What could have happened here is that we might have assumed that a parent might have resolved before doing lookup on the inode. I understand that nfs-ganesh can link an inode with out having a parent, is this same case with gNFS also ?


Still with a fresh lookup this might fail.


>                 }
>         }
> 
> ...
> ...
>         if (!loc->name) {
>                 if (gf_uuid_is_null (loc->inode->gfid)) {
>                         subvolume = FIRST_CHILD (this);
>                         local->subvolume = subvolume;
>                         wind = _gf_true;
>                         goto out;
>                 } else {
>                         if (inode_type >= 0)
>                                 subvolume = svc_get_subvolume (this,
>                                                                inode_type);
>                         else
>                                 subvolume = FIRST_CHILD (this);
>                         local->subvolume = subvolume;
>                         wind = _gf_true;
>                         goto out;
>                 }
>         }
> 
>         if (strcmp (loc->name, priv->path)) {
>                 if (parent_type == NORMAL_INODE) {
>                         subvolume = FIRST_CHILD (this);
>                         local->subvolume = subvolume;
>                 } else {
> >>> Do we need to check if parent_type is actually set to VIRTUAL_INODE?
> 
>                         subvolume = SECOND_CHILD (this);
>                         local->subvolume = subvolume;
>                 }
>         } else {
>                 subvolume = SECOND_CHILD (this);
>                 local->subvolume = subvolume;
>                 if (parent_type == NORMAL_INODE) {
>                         /* Indication of whether the lookup is happening on
> the
>                            entry point or not, to the snapview-server.
>                         */
>                         SVC_ENTRY_POINT_SET (this, xdata, op_ret, op_errno,
>                                              new_xdata, priv, ret, out);
>                 }
>         }


Your suggestion is absolutely valid, considering the above mentioned point. But I was thinking that gNFS won't have loc->name filled. I'm not sure how much extend this statement is true, because during the resolve or from any other lookup from nfs xlator may have loc->name filled.

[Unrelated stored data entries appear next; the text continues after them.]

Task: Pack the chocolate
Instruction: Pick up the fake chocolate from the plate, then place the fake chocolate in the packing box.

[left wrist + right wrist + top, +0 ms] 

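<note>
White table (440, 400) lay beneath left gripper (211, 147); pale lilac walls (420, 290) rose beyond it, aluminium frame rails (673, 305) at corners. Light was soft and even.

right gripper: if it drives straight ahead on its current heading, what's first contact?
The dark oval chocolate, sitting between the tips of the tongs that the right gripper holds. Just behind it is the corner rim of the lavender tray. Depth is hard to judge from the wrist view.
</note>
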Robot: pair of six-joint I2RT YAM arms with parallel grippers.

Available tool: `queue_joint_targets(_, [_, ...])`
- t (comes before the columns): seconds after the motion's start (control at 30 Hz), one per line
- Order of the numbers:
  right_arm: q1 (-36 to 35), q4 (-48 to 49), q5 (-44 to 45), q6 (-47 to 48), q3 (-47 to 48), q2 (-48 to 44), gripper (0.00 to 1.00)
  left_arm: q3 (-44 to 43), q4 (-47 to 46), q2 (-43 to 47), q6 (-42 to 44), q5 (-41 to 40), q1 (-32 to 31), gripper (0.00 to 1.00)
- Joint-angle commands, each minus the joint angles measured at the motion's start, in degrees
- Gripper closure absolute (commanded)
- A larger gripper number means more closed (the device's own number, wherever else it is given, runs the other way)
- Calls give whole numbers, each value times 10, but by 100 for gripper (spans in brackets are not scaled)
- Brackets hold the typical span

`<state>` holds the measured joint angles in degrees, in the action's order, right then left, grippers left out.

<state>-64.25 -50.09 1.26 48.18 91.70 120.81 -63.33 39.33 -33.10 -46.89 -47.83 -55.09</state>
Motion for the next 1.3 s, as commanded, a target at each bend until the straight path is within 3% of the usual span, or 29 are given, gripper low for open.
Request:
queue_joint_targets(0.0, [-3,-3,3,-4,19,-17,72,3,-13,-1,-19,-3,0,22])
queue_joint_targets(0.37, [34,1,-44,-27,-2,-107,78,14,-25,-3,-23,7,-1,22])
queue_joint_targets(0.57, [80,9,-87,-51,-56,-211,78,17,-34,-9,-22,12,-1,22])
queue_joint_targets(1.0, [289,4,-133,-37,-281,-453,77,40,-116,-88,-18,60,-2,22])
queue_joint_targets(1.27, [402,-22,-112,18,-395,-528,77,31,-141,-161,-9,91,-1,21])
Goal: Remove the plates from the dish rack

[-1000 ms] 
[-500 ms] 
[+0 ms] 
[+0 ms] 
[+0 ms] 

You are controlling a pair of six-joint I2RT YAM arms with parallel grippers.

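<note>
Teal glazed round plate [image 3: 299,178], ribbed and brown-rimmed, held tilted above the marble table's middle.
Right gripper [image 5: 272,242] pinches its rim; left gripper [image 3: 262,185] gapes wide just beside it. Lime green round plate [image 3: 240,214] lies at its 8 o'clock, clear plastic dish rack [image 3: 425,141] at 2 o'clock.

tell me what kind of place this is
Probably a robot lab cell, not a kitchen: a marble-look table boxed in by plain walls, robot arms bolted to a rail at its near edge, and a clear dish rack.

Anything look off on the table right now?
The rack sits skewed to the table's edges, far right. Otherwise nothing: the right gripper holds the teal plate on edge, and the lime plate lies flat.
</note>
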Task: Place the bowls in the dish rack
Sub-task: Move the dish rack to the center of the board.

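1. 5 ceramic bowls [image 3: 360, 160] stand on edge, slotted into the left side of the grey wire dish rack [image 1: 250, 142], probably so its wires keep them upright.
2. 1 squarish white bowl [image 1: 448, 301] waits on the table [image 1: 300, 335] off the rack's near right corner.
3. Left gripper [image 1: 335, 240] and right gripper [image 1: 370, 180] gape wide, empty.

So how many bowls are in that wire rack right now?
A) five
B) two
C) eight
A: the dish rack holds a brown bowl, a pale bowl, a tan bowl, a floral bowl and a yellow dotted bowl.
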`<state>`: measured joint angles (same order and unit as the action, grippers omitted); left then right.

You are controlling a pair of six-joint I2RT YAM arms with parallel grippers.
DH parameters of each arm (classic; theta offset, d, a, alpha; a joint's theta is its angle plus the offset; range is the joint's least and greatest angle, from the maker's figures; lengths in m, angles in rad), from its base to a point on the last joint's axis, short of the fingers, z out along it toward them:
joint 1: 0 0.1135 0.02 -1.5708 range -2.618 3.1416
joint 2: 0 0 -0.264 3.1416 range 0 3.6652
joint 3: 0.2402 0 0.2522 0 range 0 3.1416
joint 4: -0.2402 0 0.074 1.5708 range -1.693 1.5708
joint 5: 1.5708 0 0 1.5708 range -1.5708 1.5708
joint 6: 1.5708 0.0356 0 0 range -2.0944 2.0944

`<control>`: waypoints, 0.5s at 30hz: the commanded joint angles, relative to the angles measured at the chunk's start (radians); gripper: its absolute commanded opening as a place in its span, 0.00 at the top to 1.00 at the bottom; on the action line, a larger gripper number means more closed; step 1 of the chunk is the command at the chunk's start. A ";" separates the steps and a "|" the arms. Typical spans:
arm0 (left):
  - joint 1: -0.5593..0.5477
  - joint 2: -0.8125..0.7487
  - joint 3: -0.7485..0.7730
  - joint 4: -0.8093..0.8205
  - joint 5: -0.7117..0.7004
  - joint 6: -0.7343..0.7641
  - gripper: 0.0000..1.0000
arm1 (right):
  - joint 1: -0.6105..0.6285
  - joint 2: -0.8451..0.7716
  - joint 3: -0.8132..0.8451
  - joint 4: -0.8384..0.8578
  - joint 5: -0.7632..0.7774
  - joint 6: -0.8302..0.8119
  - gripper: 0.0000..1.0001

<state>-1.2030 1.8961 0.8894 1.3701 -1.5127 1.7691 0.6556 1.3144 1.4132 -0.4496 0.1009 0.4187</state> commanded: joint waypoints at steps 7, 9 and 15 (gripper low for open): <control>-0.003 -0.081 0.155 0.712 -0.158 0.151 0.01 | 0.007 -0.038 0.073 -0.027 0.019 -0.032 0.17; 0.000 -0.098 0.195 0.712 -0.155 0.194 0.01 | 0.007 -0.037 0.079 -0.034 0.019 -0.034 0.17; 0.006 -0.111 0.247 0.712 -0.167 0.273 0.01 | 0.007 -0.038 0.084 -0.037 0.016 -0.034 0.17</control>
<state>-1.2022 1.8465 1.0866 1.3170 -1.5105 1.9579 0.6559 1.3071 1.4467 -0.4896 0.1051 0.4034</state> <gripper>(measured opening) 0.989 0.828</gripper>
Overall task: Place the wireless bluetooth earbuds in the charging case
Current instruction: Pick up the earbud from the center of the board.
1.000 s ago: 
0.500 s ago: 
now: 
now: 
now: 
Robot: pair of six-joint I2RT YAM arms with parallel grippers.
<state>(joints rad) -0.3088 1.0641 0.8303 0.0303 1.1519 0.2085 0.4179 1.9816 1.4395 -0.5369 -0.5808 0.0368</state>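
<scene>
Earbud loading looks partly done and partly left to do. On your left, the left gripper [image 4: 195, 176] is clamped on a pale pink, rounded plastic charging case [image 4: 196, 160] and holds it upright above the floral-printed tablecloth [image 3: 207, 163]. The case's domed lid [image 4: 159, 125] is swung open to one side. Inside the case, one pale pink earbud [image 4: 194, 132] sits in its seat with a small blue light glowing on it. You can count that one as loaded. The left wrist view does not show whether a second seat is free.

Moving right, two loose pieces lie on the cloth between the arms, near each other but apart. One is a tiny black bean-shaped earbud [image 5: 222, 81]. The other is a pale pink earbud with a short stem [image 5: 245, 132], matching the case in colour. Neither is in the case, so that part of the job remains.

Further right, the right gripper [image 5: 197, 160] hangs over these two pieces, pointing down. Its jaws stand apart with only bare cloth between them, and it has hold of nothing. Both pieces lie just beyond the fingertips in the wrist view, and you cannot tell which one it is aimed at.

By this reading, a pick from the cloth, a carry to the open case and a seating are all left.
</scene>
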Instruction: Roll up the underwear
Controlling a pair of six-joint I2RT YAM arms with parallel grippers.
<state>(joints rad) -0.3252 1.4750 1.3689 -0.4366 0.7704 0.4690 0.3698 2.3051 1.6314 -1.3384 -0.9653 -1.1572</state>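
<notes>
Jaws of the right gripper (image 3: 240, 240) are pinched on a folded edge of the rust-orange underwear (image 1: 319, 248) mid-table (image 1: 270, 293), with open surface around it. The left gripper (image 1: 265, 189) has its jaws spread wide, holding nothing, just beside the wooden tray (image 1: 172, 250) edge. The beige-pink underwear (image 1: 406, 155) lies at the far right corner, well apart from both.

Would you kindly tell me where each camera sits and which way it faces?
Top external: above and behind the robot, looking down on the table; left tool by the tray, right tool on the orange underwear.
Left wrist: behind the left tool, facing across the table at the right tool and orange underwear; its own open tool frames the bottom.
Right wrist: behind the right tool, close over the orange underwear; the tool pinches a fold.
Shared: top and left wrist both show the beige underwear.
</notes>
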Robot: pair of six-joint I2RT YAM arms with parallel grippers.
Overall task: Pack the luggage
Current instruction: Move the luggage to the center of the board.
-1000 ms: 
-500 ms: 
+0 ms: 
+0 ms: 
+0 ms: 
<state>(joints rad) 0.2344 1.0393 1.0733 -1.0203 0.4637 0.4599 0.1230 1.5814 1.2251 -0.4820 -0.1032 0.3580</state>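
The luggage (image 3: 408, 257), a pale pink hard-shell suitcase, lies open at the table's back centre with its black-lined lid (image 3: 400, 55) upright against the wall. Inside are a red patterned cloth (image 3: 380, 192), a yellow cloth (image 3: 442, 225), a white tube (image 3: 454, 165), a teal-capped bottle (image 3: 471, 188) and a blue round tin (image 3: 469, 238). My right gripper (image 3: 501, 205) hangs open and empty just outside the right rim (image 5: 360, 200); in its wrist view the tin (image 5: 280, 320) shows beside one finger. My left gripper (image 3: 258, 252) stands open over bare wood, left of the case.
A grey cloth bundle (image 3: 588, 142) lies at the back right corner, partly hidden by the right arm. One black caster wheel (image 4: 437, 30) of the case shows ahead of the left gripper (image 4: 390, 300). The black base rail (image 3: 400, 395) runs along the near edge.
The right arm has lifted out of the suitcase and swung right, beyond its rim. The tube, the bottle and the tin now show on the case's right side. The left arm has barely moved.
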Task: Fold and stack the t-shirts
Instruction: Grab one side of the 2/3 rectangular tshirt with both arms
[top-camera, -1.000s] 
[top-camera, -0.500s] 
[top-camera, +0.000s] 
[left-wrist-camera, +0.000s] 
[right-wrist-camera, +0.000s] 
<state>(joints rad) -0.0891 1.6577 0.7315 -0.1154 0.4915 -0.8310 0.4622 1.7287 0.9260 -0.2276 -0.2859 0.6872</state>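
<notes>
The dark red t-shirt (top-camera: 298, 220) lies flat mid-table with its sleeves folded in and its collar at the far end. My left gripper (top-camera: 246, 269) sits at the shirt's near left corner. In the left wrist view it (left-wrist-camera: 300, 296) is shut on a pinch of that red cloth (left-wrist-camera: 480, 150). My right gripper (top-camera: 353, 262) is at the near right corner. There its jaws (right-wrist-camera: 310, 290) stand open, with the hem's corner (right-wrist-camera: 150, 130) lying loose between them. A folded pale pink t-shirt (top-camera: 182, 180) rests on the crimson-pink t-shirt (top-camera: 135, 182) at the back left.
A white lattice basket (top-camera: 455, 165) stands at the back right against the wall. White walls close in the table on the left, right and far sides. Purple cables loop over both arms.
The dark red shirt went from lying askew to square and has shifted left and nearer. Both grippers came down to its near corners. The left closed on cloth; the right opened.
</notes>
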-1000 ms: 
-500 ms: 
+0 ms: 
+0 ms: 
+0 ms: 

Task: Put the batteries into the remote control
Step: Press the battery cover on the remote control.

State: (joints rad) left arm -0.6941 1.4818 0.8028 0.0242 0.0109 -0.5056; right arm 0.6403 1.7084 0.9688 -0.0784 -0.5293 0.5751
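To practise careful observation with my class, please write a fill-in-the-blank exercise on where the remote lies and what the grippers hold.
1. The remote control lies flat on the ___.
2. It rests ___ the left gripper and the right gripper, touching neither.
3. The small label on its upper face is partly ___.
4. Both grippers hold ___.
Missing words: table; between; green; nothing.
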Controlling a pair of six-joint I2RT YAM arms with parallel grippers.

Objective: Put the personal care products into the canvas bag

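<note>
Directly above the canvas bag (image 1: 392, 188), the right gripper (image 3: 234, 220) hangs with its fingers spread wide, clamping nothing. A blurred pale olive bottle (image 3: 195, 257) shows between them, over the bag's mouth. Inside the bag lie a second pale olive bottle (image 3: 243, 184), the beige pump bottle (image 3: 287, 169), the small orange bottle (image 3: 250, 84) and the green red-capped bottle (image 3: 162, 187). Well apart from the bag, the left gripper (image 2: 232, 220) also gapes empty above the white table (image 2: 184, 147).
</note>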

--- Additional comment from Soumya Koduri on 2017-08-10 08:06:07 EDT ---


> > 
> > From code inspection so far, maybe the checks in place are not sufficient,
> > like
> > 
> > static int32_t
> > gf_svc_lookup (call_frame_t *frame, xlator_t *this, loc_t *loc, dict_t
> > *xdata)
> > {
> >        
> > ...
> > ...
> >  ret = svc_inode_ctx_get (this, loc->inode, &inode_type);
> >         if (!__is_root_gfid (loc->gfid)) {
> >                 if (loc->parent) {
> >                         parent = inode_ref (loc->parent);
> >                         ret = svc_inode_ctx_get (this, loc->parent,
> >                                                  &parent_type);
> >                 } else {
> >                         parent = inode_parent (loc->inode, loc->pargfid,
> > NULL);
> >                         if (parent)
> >                                 ret = svc_inode_ctx_get (this, parent,
> >                                                          &parent_type);'
> > 
> > >>> We do not seem to be checking for 'ret' value here. What if parent_type is not yet set in inode_ctx?
> 
> What could have happened here is that we might have assumed that a parent
> might have resolved before doing lookup on the inode. I understand that
> nfs-ganesh can link an inode with out having a parent, is this same case
> with gNFS also ?
> 

Yes I think for nameless lookups, like in ganesha, loc->parent may not be set or linked by gNFS too. Again I am not sure.

What if inode is linked from underlying layers and svc hasn't set the ctx value?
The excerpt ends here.